Although reinforcements from other states and countries have helped firefighters, scattering tin as hundreds of fires burnt across the state simultaneously, harsh, dry weather conditions over the past fourteen days have fueled fireworks, which ignite and ignite huge, unusual flames.

Fresh evacuation orders were issued after the LNU fire jumped a highway and threatened homes in County Colusa and Yolo. The fire killed at least five people, including Douglas Mai, 82, and Leon Bone, 64, of Vacaville.
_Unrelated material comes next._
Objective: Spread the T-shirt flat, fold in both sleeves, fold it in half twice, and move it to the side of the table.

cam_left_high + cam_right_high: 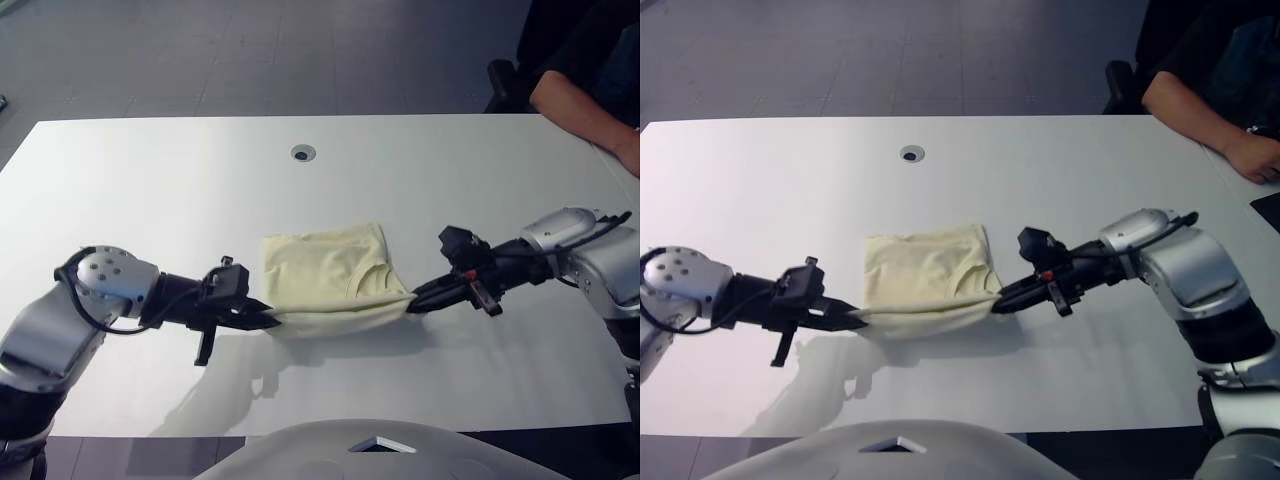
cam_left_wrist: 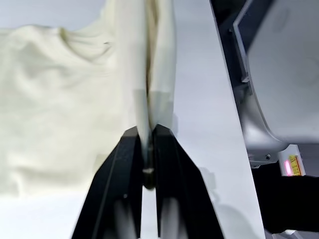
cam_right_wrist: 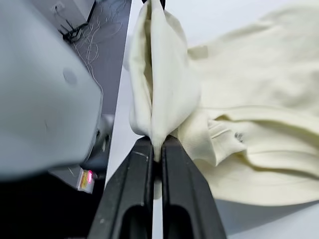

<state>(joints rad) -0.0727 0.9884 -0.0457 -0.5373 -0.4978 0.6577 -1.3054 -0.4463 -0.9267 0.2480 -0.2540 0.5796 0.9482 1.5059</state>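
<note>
A pale yellow T-shirt (image 1: 325, 275) lies folded into a small rectangle at the middle of the white table (image 1: 150, 180), its collar facing the near right. Its near edge is lifted off the table, stretched between both grippers. My left gripper (image 1: 272, 320) is shut on the near-left corner of the T-shirt (image 2: 65, 89). My right gripper (image 1: 412, 298) is shut on the near-right corner of the T-shirt (image 3: 249, 99). In the wrist views the black fingers (image 2: 127, 174) and fingers (image 3: 137, 179) pinch bunched cloth.
A round cable grommet (image 1: 303, 153) sits in the table toward the far edge. A person's arm (image 1: 590, 115) rests at the far right corner. Bare tabletop lies to the left, right and far side of the shirt.
</note>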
Smoke from fires across the west has swept across the country, smothering some regions with toxic fumes – leaving those with respiratory conditions already susceptible to deadly complications of contracting Covid-19, particularly vulnerable.

Residents throughout the state had to weigh the risks of staying with family or at evacuation centers, where they could spread or contract coronavirus, against the cost of isolating in expensive hotel rooms or staying in their cars.

Wildfire scientists and government officials have warned of a bleak outlook over the coming months. “We are putting every asset we can, pointing to every conceivable source, to fight these historic fires,” Governor Gavin Newsom said at a news conference on Wednesday. The onslaught of flames this month, “not only sets us on pace to have a historic wildfire season, but actually sets the pace for a historic wildfire season,” he said.

Autumn, when powerful offshore winds traditionally caused the largest, most destructive fires in California, is yet to come. “The fact that we had really serious fires in August does not reduce the risk of serious fires in October and November at all,” Field said.

Although the California landscape is adapted to fires, climate change has affected extreme, destructive leaves – and every day the risks of major and catastrophic disasters are traced, Field said. “I think about it – we’re sitting in a car, trying to make a sharp turn at 85 miles per hour,” he explained. As the climate crisis escalates, “it’s that we could barely stay on the road, and now there’s the risk of us deviating.”